#### SUPPLIED MATERIAL ####
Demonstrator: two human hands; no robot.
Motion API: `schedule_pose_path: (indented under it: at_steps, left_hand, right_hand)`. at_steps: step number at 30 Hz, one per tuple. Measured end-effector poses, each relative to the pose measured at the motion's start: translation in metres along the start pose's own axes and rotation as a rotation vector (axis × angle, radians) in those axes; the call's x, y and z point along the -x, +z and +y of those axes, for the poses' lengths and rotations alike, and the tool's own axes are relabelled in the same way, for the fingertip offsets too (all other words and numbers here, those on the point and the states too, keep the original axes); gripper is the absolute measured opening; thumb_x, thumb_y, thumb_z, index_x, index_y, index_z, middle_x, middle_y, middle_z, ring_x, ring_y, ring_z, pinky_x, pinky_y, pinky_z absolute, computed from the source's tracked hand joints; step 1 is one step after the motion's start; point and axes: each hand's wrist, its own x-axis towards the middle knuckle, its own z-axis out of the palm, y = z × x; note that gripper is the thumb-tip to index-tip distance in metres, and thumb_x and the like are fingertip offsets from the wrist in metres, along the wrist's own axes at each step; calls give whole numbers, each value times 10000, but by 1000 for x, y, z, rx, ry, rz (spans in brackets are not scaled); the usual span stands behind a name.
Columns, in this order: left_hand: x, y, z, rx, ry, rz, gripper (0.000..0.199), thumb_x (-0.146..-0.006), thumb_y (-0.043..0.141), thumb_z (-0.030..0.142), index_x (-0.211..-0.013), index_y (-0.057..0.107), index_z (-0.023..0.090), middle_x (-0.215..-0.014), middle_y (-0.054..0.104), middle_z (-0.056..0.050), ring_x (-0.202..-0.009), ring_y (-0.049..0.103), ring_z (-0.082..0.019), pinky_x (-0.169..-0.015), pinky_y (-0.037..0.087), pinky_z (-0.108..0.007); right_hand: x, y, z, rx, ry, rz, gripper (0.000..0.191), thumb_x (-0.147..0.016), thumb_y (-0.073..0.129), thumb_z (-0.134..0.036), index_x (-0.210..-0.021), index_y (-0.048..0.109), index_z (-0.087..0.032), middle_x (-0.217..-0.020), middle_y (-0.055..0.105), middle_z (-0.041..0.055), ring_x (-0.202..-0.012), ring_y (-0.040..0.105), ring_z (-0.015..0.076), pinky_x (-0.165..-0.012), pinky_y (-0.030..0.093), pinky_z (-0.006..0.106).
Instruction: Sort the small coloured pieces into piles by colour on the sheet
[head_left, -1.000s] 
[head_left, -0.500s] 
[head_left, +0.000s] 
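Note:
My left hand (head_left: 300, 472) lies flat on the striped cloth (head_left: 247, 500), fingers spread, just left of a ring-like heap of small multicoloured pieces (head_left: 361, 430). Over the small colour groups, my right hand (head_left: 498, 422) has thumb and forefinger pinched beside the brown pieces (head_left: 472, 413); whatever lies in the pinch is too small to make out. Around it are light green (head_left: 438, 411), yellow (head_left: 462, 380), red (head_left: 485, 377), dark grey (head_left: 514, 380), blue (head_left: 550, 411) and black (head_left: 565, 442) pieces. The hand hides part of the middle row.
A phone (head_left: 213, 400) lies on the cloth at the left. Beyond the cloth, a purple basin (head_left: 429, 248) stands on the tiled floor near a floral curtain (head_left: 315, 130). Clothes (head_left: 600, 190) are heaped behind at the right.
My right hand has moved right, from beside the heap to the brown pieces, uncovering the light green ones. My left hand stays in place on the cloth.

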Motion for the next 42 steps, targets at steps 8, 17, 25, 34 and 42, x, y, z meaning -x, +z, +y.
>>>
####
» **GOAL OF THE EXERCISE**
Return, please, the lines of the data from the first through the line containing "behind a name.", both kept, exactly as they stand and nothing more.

» **FINISHED EXERCISE**
Demonstrator: two human hands; no robot.
Motion API: `schedule_pose_path: (indented under it: at_steps, left_hand, right_hand)`. at_steps: step number at 30 Hz, one per tuple. Measured end-effector poses, each relative to the pose measured at the motion's start: translation in metres along the start pose's own axes and rotation as a rotation vector (axis × angle, radians) in those axes; the call's x, y and z point along the -x, +z and +y of those axes, for the poses' lengths and rotations alike, and the tool's own axes are relabelled in the same way, for the fingertip offsets too (all other words and numbers here, those on the point and the states too, keep the original axes); gripper is the absolute measured opening; thumb_x, thumb_y, thumb_z, index_x, index_y, index_z, middle_x, middle_y, middle_z, ring_x, ring_y, ring_z, pinky_x, pinky_y, pinky_z absolute, computed from the source's tracked hand joints; step 1 is one step after the motion's start; point and axes: each hand's wrist, its own x-axis towards the middle knuckle, its own z-axis out of the palm, y = z × x; note that gripper is the thumb-tip to index-tip distance in metres, and thumb_x and the like are fingertip offsets from the wrist in metres, along the wrist's own axes at each step; calls give whole numbers, each value times 10000, but by 1000 for x, y, z, rx, ry, rz (spans in brackets are not scaled); the usual span stands behind a name.

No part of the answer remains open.